What you have to do - Retype the records word for word. Skip every image.
****************************************
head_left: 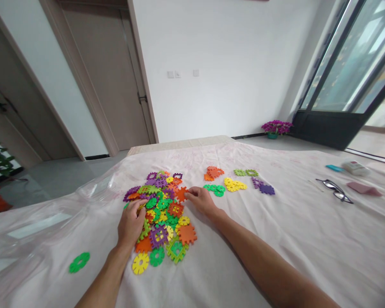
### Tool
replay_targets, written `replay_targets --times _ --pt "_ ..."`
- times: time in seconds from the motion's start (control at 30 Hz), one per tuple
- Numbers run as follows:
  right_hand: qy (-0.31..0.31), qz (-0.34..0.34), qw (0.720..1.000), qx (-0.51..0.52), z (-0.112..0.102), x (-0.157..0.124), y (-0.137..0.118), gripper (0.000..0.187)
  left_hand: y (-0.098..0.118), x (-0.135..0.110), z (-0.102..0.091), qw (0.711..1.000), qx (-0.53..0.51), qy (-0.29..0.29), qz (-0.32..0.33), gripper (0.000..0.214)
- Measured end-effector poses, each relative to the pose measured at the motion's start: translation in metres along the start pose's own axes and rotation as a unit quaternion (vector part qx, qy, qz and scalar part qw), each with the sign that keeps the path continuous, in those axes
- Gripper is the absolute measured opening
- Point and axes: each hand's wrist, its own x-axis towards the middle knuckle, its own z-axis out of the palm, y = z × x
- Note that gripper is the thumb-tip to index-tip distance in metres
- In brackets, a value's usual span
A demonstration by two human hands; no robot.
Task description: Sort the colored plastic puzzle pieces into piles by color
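A heap of flat plastic interlocking pieces [162, 214] in orange, green, yellow and purple lies on a pale pink cloth [276, 239]. My left hand [130, 223] rests on the heap's left side, fingers curled onto a piece I cannot make out. My right hand [202, 200] reaches the heap's right edge and pinches an orange piece [181, 193]. Beyond lie small sorted groups: orange [213, 172], light green [245, 172], dark green [215, 189], yellow [234, 185], purple [263, 186].
A lone green ring piece [79, 262] lies at the left. Glasses [335, 190], a dark red case [363, 188], a teal item [335, 168] and a white box [355, 167] sit at the right. Clear plastic sheet [93, 188] covers the left edge.
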Motion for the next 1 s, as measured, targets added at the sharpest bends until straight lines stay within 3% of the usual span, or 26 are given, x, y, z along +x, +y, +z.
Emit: replay_targets --times 0.1,0.2,0.4,0.53,0.67,0.73,0.8,0.9,1.0 --pt "0.058 0.085 0.992 0.068 -0.008 0.009 0.010 0.028 -0.001 0.000 0.001 1.000 -0.002 0.006 0.003 0.032" --pt "0.126 0.149 0.963 0.187 -0.019 0.016 0.016 0.031 -0.001 0.000 0.001 1.000 -0.003 0.007 0.004 0.032" --pt "0.192 0.171 0.913 0.317 -0.029 0.019 0.022 0.037 -0.001 0.000 0.001 1.000 -0.001 0.000 0.006 0.033" --pt "0.187 0.171 0.919 0.302 -0.024 0.019 0.030 0.050 -0.002 0.000 0.001 1.000 -0.003 0.001 0.004 0.032" --pt "0.185 0.161 0.941 0.235 -0.023 0.020 0.036 0.038 -0.002 0.001 0.001 1.000 -0.004 0.003 0.004 0.032" --pt "0.159 0.147 0.954 0.206 -0.025 0.019 0.035 0.032 -0.002 0.001 0.001 1.000 -0.004 0.004 0.003 0.032" --pt "0.092 0.130 0.970 0.186 -0.029 0.016 0.032 0.032 -0.001 0.000 0.001 1.000 -0.004 0.002 0.003 0.032" --pt "-0.072 0.099 0.981 0.150 -0.034 0.011 0.025 0.035 -0.001 0.000 0.001 1.000 -0.003 -0.004 0.000 0.033" --pt "-0.248 0.067 0.962 0.092 -0.036 0.008 0.016 0.036 -0.001 -0.001 0.001 1.000 -0.004 -0.003 0.001 0.033"
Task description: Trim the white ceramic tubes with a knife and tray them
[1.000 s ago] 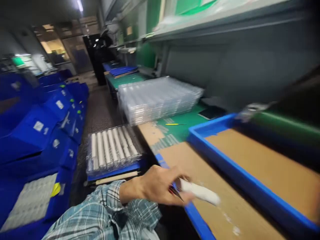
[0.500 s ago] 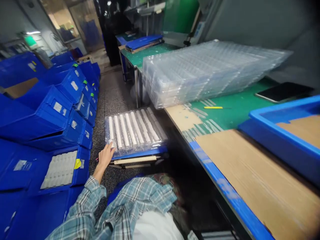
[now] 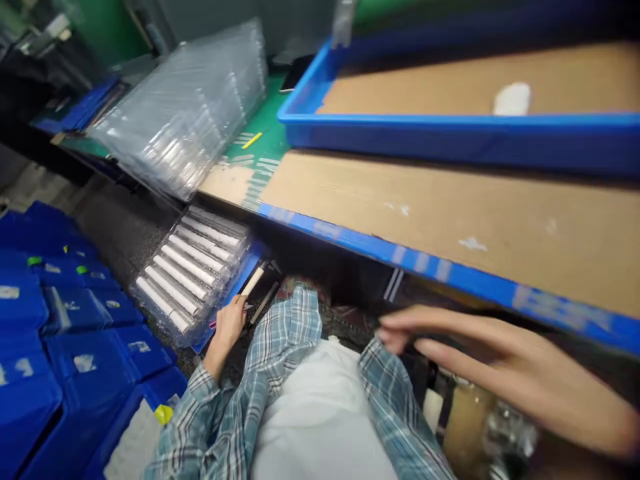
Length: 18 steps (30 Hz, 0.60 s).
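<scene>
My left hand [image 3: 227, 327] reaches down to the floor beside a clear blister tray of white tubes [image 3: 193, 277]. Its fingers are curled around a thin red-tipped tool [image 3: 247, 307], and it rests at the tray's near corner, on the blue board [image 3: 250, 267] under the tray. My right hand [image 3: 450, 347] hovers below the bench edge with its fingers stretched out and nothing in them; it is blurred. My plaid sleeves and white shirt fill the lower middle.
A stack of empty clear blister trays [image 3: 185, 113] sits on the green bench. A brown cardboard sheet [image 3: 400, 200] lies in front of a blue tray [image 3: 450, 137] holding a white piece [image 3: 511, 99]. Blue crates [image 3: 50, 313] line the floor at left. A yellow pen [image 3: 251, 140] lies on the mat.
One second ago my left hand held a white tube over the cardboard; it then went down to the floor tray and stays there without the tube. My right hand has come into view.
</scene>
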Motion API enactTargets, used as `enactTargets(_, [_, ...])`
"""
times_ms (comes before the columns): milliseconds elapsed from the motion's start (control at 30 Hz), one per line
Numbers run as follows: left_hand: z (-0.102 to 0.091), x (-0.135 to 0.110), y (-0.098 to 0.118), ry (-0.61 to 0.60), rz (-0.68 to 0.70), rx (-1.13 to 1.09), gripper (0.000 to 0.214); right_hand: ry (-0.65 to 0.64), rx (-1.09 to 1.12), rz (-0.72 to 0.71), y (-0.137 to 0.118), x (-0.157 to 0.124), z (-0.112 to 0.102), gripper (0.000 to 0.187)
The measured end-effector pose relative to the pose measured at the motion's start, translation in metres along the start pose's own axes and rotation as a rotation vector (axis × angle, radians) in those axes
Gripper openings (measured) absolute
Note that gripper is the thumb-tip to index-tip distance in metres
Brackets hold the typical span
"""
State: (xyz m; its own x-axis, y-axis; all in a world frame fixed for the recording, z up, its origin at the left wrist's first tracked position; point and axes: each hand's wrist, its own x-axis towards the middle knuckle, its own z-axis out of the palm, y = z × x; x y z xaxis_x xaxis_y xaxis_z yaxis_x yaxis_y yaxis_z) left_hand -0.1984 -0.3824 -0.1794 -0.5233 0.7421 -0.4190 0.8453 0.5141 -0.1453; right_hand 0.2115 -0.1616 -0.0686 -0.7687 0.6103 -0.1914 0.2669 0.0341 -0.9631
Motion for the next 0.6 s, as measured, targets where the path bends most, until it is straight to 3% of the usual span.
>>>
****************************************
Answer to this task -
head_left: 
### Tool
replay_targets, written `replay_targets --times _ --pt "_ ..."`
- times: time in seconds from the motion's start (control at 30 Hz), one per tuple
- Numbers run as follows:
  right_hand: qy (-0.31..0.31), qz (-0.34..0.34), qw (0.720..1.000), qx (-0.51..0.52), z (-0.112..0.102), x (-0.157..0.124), y (-0.137..0.118), gripper (0.000..0.187)
  left_hand: y (-0.098..0.118), x (-0.135..0.110), z (-0.102..0.091), qw (0.711..1.000), qx (-0.53..0.51), qy (-0.29..0.29), qz (-0.32..0.33), gripper (0.000..0.214)
- Measured end-effector poses, each relative to the pose measured at the motion's start: translation in metres along the start pose's own axes and rotation as a unit quaternion (vector part qx, qy, qz and scalar part qw), each with the sign that keeps the path continuous, in those axes
- Gripper is the absolute measured opening
- Point and axes: each hand's wrist, its own x-axis towards the middle knuckle, its own z-axis out of the palm, y = z × x
- Note that gripper is the thumb-tip to index-tip distance in metres
- In brackets, a value's usual span
A demonstration by two human hands; no robot.
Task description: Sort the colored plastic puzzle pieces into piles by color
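A heap of flat plastic interlocking pieces [162, 214] in orange, green, yellow and purple lies on a pale pink cloth [276, 239]. My left hand [130, 223] rests on the heap's left side, fingers curled onto a piece I cannot make out. My right hand [202, 200] reaches the heap's right edge and pinches an orange piece [181, 193]. Beyond lie small sorted groups: orange [213, 172], light green [245, 172], dark green [215, 189], yellow [234, 185], purple [263, 186].
A lone green ring piece [79, 262] lies at the left. Glasses [335, 190], a dark red case [363, 188], a teal item [335, 168] and a white box [355, 167] sit at the right. Clear plastic sheet [93, 188] covers the left edge.
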Motion for the next 1 s, as measured, targets added at the sharpest bends until straight lines stay within 3% of the usual span, or 26 are given, x, y, z along +x, +y, +z.
Emit: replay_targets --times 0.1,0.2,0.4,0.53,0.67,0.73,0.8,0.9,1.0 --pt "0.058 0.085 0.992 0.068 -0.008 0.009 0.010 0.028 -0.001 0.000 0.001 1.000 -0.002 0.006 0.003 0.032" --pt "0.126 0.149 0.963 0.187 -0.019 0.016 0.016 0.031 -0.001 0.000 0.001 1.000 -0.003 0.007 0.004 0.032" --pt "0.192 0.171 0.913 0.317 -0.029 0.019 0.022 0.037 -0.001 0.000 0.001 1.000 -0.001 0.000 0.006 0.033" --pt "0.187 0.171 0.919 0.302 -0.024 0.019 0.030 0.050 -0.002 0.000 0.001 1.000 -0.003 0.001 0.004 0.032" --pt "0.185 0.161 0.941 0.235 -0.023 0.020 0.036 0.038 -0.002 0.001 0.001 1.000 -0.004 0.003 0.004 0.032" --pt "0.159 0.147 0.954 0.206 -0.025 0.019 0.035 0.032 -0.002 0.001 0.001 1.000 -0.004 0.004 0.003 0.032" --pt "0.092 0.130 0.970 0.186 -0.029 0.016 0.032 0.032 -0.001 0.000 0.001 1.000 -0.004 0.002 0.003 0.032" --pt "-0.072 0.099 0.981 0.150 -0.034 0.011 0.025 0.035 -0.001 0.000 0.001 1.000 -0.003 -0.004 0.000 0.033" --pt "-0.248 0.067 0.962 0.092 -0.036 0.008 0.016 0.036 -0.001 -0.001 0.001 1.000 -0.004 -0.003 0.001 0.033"
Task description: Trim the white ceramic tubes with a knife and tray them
[1.000 s ago] 
[0.500 s ago] 
[now] 
Length: 18 steps (30 Hz, 0.60 s).
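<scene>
My left hand [image 3: 227, 327] reaches down to the floor beside a clear blister tray of white tubes [image 3: 193, 277]. Its fingers are curled around a thin red-tipped tool [image 3: 247, 307], and it rests at the tray's near corner, on the blue board [image 3: 250, 267] under the tray. My right hand [image 3: 450, 347] hovers below the bench edge with its fingers stretched out and nothing in them; it is blurred. My plaid sleeves and white shirt fill the lower middle.
A stack of empty clear blister trays [image 3: 185, 113] sits on the green bench. A brown cardboard sheet [image 3: 400, 200] lies in front of a blue tray [image 3: 450, 137] holding a white piece [image 3: 511, 99]. Blue crates [image 3: 50, 313] line the floor at left. A yellow pen [image 3: 251, 140] lies on the mat.
One second ago my left hand held a white tube over the cardboard; it then went down to the floor tray and stays there without the tube. My right hand has come into view.
</scene>
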Motion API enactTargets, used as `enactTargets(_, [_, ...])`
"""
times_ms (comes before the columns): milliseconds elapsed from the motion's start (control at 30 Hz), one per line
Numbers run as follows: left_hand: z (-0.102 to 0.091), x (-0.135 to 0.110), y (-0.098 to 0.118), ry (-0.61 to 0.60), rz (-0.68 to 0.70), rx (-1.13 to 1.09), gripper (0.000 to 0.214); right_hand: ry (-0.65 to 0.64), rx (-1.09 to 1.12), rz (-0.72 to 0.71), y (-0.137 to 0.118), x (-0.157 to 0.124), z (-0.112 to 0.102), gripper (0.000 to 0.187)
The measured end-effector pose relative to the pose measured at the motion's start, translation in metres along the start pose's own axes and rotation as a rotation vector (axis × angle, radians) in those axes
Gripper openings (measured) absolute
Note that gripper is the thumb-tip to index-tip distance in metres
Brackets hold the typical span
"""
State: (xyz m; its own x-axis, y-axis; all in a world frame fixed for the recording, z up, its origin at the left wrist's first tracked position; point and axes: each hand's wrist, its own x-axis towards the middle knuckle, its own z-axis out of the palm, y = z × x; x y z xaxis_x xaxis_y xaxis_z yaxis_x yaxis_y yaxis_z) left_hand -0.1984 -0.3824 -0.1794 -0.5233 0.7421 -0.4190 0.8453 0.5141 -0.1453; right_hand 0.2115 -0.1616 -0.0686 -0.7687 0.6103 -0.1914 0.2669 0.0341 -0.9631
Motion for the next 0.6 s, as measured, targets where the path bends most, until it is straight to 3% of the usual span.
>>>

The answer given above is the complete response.